Exercise prompt:
Each entry that follows is to be copied exactly, minus any pictures.

Data in this exercise:
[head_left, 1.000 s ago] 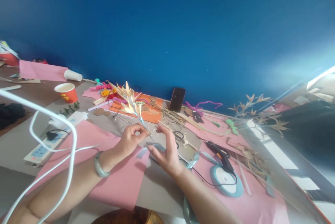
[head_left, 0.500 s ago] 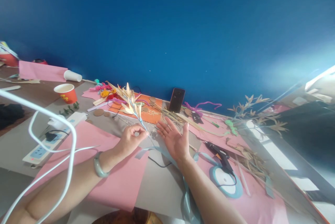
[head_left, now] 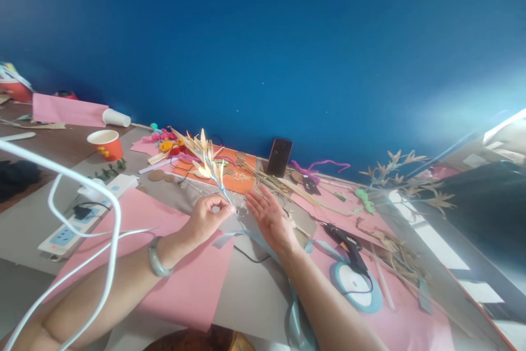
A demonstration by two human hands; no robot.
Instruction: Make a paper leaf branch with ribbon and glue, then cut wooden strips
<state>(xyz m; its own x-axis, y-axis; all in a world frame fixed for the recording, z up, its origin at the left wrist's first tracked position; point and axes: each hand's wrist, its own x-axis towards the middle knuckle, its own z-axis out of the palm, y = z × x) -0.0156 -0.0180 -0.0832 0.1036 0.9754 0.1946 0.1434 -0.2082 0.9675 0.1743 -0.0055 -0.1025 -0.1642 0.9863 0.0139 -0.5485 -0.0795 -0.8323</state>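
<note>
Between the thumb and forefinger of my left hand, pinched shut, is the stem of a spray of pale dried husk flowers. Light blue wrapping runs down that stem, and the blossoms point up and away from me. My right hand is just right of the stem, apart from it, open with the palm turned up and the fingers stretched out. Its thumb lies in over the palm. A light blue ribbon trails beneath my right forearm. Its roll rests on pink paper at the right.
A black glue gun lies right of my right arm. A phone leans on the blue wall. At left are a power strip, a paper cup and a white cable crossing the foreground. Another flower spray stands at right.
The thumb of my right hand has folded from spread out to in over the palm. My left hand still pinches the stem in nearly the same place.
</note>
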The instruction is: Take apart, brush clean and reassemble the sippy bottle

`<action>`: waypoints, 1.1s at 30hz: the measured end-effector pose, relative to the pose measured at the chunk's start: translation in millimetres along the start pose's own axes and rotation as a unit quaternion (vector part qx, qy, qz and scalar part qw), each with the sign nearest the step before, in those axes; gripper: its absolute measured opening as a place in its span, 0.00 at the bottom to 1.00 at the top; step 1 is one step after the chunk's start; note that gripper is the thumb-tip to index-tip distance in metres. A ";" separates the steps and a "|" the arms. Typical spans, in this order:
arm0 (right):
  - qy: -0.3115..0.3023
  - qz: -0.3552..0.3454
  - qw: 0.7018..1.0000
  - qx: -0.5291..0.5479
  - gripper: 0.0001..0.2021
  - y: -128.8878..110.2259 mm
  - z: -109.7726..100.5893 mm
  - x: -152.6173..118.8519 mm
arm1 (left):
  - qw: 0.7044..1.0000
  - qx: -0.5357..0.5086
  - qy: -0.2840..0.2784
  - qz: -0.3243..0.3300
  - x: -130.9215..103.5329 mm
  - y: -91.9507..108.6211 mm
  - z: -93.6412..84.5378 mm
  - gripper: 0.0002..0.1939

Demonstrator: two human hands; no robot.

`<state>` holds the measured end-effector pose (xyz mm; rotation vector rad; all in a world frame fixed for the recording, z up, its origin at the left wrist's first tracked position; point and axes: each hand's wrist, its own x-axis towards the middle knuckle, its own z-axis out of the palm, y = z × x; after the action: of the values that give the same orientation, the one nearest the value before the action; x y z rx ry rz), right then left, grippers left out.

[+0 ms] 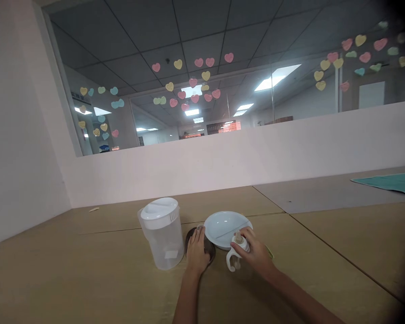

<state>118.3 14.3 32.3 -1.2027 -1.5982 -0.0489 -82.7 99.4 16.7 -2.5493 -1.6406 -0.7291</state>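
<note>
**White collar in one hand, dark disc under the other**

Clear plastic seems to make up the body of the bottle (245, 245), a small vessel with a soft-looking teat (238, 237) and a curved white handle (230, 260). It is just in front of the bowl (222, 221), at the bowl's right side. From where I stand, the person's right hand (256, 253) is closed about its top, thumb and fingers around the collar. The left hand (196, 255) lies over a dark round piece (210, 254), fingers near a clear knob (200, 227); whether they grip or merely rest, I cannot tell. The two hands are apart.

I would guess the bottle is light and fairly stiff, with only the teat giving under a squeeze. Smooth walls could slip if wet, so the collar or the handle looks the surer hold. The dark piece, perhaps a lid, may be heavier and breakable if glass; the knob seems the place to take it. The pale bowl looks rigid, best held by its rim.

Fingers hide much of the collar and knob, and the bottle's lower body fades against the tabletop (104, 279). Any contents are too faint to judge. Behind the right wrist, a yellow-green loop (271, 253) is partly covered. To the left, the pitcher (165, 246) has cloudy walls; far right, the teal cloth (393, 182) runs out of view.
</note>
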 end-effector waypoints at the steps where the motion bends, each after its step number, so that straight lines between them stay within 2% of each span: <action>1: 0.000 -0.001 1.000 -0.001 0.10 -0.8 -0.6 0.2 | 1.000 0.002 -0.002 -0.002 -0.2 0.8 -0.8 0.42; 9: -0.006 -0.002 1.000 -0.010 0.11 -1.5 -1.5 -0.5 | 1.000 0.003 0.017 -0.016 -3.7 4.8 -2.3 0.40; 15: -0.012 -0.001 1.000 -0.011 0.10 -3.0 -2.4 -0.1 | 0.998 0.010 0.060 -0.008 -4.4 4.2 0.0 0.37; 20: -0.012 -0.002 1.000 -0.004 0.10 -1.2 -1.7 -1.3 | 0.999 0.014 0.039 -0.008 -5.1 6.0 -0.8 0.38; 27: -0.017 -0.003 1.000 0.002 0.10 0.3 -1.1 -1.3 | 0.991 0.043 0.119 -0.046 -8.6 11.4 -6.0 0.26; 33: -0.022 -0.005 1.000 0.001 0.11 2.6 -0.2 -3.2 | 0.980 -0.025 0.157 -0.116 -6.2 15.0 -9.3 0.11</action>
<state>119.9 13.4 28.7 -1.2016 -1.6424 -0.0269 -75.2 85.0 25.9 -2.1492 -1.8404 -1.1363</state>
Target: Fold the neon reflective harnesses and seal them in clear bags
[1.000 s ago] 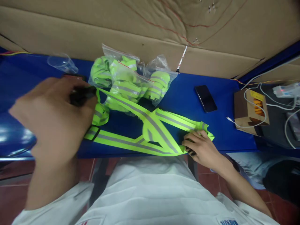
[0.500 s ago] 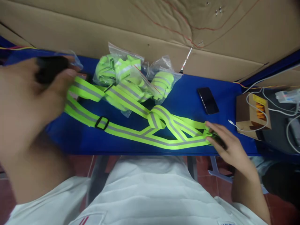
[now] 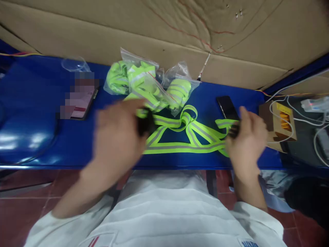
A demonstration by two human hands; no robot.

Task solution:
[head_left, 1.000 s ago] 
[head_left, 0.500 s ago] 
[head_left, now] 
A demonstration by two human hands; no robot.
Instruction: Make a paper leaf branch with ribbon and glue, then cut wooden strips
<state>(xyz m; its own x-axis, y-axis; all in a world frame fixed for the recording, z up, its origin at the left wrist's first tracked position; point and axes: each hand's wrist, its own x-axis towards the middle knuckle, its own z-axis out of the palm, y = z × x) -0.0156 -0.0180 -0.0832 0.1036 0.9754 0.1946 0.1434 -0.2082 0.9675 0.1743 -0.0055 -0.1025 -0.1642 0.9863 0.0139 -0.5485 -0.0795 -0.8323</state>
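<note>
Between the thumb and forefinger of my left hand, pinched shut, is the stem of a spray of pale dried husk flowers. Light blue wrapping runs down that stem, and the blossoms point up and away from me. My right hand is just right of the stem, apart from it, open with the palm turned up and the fingers stretched out. Its thumb lies in over the palm. A light blue ribbon trails beneath my right forearm. Its roll rests on pink paper at the right.
A black glue gun lies right of my right arm. A phone leans on the blue wall. At left are a power strip, a paper cup and a white cable crossing the foreground. Another flower spray stands at right.
The thumb of my right hand has folded from spread out to in over the palm. My left hand still pinches the stem in nearly the same place.
</note>
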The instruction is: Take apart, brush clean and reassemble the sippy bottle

`<action>`: waypoints, 1.1s at 30hz: the measured end-effector pose, relative to the pose measured at the chunk's start: translation in millimetres along the start pose's own axes and rotation as a unit quaternion (vector part qx, qy, qz and scalar part qw), each with the sign nearest the step before, in those axes; gripper: its absolute measured opening as a place in its span, 0.00 at the bottom to 1.00 at the top; step 1 is one step after the chunk's start; note that gripper is the thumb-tip to index-tip distance in metres. A ";" separates the steps and a "|" the arms. Typical spans, in this order:
arm0 (right):
  - qy: -0.3115..0.3023
  - qz: -0.3552..0.3454
  - qw: 0.7018..1.0000
  - qx: -0.5291..0.5479
  - gripper: 0.0001..0.2021
  - y: -128.8878..110.2259 mm
  - z: -109.7726..100.5893 mm
  - x: -152.6173..118.8519 mm
arm1 (left):
  - qw: 0.7044..1.0000
  - qx: -0.5357..0.5086
  - qy: -0.2840..0.2784
  - qz: -0.3243..0.3300
  - x: -130.9215..103.5329 mm
  - y: -91.9507..108.6211 mm
  - z: -93.6412..84.5378 mm
  - gripper: 0.0002..0.1939

Demonstrator: two human hands; no robot.

`<state>` holds the measured end-effector pose (xyz mm; rotation vector rad; all in a world frame fixed for the recording, z up, its origin at the left wrist's first tracked position; point and axes: each hand's wrist, its own x-axis towards the middle knuckle, its own z-axis out of the palm, y = z × x; after the action: of the values that give the same orientation, the one nearest the value before the action; x y z rx ry rz), right then left, grippers left out.

[+0 ms] 

<state>118.3 14.3 32.3 -1.2027 -1.5982 -0.0489 -82.7 99.4 16.7 -2.5493 -1.6406 -0.7291</state>
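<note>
**White collar in one hand, dark disc under the other**

Clear plastic seems to make up the body of the bottle (245, 245), a small vessel with a soft-looking teat (238, 237) and a curved white handle (230, 260). It is just in front of the bowl (222, 221), at the bowl's right side. From where I stand, the person's right hand (256, 253) is closed about its top, thumb and fingers around the collar. The left hand (196, 255) lies over a dark round piece (210, 254), fingers near a clear knob (200, 227); whether they grip or merely rest, I cannot tell. The two hands are apart.

I would guess the bottle is light and fairly stiff, with only the teat giving under a squeeze. Smooth walls could slip if wet, so the collar or the handle looks the surer hold. The dark piece, perhaps a lid, may be heavier and breakable if glass; the knob seems the place to take it. The pale bowl looks rigid, best held by its rim.

Fingers hide much of the collar and knob, and the bottle's lower body fades against the tabletop (104, 279). Any contents are too faint to judge. Behind the right wrist, a yellow-green loop (271, 253) is partly covered. To the left, the pitcher (165, 246) has cloudy walls; far right, the teal cloth (393, 182) runs out of view.
</note>
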 end-effector waypoints at the steps where the motion bends, each after its step number, so that straight lines between them stay within 2% of each span: <action>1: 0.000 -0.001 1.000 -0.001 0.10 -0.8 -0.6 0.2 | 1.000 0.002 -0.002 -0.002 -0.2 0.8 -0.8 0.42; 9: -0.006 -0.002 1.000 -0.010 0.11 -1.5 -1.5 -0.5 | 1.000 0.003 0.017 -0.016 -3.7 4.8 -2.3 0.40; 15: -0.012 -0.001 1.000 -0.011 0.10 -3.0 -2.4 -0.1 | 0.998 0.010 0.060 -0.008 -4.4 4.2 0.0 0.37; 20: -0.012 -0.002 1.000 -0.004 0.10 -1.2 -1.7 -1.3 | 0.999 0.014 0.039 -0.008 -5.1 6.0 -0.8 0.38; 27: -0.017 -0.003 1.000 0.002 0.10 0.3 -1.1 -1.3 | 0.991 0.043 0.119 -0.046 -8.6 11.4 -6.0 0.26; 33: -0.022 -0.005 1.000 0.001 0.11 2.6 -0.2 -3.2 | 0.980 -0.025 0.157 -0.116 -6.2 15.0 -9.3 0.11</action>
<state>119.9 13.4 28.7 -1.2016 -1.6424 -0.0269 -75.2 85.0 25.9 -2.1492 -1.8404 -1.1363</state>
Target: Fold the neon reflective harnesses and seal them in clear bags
[1.000 s ago] 
[0.500 s ago] 
[now] 
A demonstration by two human hands; no robot.

The exercise is done, with nothing left to add.